## [Task details]
Take the entries below and retype them word for word, excluding the images.
[Material provided]
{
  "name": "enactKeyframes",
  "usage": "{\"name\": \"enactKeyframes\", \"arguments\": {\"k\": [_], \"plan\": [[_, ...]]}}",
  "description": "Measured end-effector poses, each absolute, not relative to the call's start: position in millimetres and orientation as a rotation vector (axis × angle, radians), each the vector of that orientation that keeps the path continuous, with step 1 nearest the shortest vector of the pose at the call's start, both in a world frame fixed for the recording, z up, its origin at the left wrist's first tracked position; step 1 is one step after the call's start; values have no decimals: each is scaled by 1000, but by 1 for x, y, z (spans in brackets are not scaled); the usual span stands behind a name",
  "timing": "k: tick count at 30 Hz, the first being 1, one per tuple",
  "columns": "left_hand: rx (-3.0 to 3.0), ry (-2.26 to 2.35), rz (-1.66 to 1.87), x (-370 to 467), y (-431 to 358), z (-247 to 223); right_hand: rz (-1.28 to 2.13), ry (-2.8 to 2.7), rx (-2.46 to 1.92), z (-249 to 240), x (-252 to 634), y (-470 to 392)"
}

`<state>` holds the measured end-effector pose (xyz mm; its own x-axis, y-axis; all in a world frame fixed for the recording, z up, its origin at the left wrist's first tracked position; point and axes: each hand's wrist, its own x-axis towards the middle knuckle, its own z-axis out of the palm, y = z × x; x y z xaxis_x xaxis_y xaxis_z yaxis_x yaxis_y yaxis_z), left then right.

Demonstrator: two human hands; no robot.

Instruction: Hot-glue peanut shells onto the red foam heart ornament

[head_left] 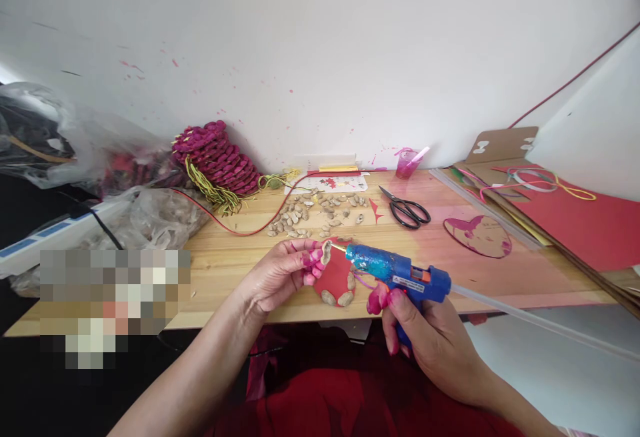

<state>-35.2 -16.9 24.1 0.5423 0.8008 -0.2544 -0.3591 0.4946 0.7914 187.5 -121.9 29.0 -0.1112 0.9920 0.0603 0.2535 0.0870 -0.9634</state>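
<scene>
Between its fingertips my left hand [290,270] pinches a peanut shell [327,253], its hollow side turned to the right. My right hand [425,330] is wrapped round the grip of a blue glue gun [383,263], whose nozzle points left and reaches the shell or nearly so. A long clear glue stick [540,323] runs out of the gun's back. Below the nozzle lies a red card piece [334,282] with several peanut shells along its lower rim; my left fingers and the gun cover part of it. Pink stains mark the fingertips of both hands.
Loose peanut shells [295,213] are scattered behind my hands. Black scissors [407,210], a pink-stained cup [410,163] and a stained cardboard oval [477,235] are to the right. A magenta bundle [220,160] leans on the wall; a red cord [240,232] crosses the tabletop.
</scene>
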Motion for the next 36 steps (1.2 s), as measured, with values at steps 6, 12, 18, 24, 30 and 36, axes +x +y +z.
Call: {"name": "enactKeyframes", "arguments": {"k": [6,12,18,24,30,36], "plan": [[747,672,782,-36,-16,21,1070,-1524,-1318,32,188,-122],[726,672,801,-36,-15,19,1101,-1478,-1310,31,190,-126],[706,669,819,-35,-14,20,1156,-1537,-1237,31,192,-130],[714,651,825,-35,-14,20,1164,-1569,-1237,29,191,-132],[699,648,827,-35,-13,19,1130,-1601,-1263,28,191,-131],[672,645,836,-34,-14,19,1140,-1596,-1262,27,191,-131]]}}
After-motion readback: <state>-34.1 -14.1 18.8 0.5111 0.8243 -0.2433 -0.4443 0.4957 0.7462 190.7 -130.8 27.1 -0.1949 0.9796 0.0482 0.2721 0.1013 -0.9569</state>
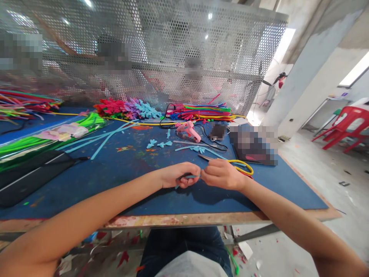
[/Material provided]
## [Result of the task]
{
  "name": "enactKeyframes",
  "usage": "{\"name\": \"enactKeyframes\", \"arguments\": {\"k\": [_], \"plan\": [[_, ...]]}}",
  "description": "Measured end-effector poses, each absolute, not relative to the call's start: position in millimetres and orientation as a rotation vector (axis × angle, radians), each the vector of that orientation that keeps the path continuous, with step 1 nearest the shortest vector of the pose at the call's start, both in a world frame fixed for the recording, z up, its origin at the left wrist's first tracked position; step 1 is one step after the call's start; values have no decimals: each is scaled by 1000, but by 1 for x, y, z (spans in brackets are not scaled); the usual span stands behind a name",
  "timing": "k: tick count at 30 Hz, the first being 1, one per tuple",
  "columns": "left_hand: rx (-3.0 to 3.0), ry (-2.26 to 2.35), rz (-1.66 to 1.87), x (-370 to 467), y (-431 to 358), z (-247 to 223); right_hand: rz (-1.28 to 2.13), ry (-2.8 to 2.7), rx (-2.46 to 1.92), z (-249 to 240), x (-252 to 634), y (-470 to 392)"
}

`<state>` holds the measured end-effector pose (xyz mm; its own x-axis, y-axis; all in a world frame fixed for the recording, z up, its origin at the left wrist's first tracked position; point and axes: each hand's wrist, its own x-axis towards the middle knuckle, its own z-axis out of the palm, y = z × x; x y z xaxis_x xaxis_y xaxis_z yaxis_x yaxis_y yaxis_z), left then right.

Demonstrator: two human hands; no robot.

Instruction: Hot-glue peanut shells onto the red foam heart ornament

[head_left] 

<state>-35.2 -16.9 24.1 0.5423 0.8008 -0.2544 -0.3591 0.4946 0.7914 187.5 -121.9 29.0 -0.1112 0.9920 0.0603 0.2535 0.0870 -0.9634</state>
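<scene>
Between its fingertips my left hand [290,270] pinches a peanut shell [327,253], its hollow side turned to the right. My right hand [425,330] is wrapped round the grip of a blue glue gun [383,263], whose nozzle points left and reaches the shell or nearly so. A long clear glue stick [540,323] runs out of the gun's back. Below the nozzle lies a red card piece [334,282] with several peanut shells along its lower rim; my left fingers and the gun cover part of it. Pink stains mark the fingertips of both hands.
Loose peanut shells [295,213] are scattered behind my hands. Black scissors [407,210], a pink-stained cup [410,163] and a stained cardboard oval [477,235] are to the right. A magenta bundle [220,160] leans on the wall; a red cord [240,232] crosses the tabletop.
</scene>
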Motion for the next 36 steps (1.2 s), as measured, with values at steps 6, 12, 18, 24, 30 and 36, axes +x +y +z.
Call: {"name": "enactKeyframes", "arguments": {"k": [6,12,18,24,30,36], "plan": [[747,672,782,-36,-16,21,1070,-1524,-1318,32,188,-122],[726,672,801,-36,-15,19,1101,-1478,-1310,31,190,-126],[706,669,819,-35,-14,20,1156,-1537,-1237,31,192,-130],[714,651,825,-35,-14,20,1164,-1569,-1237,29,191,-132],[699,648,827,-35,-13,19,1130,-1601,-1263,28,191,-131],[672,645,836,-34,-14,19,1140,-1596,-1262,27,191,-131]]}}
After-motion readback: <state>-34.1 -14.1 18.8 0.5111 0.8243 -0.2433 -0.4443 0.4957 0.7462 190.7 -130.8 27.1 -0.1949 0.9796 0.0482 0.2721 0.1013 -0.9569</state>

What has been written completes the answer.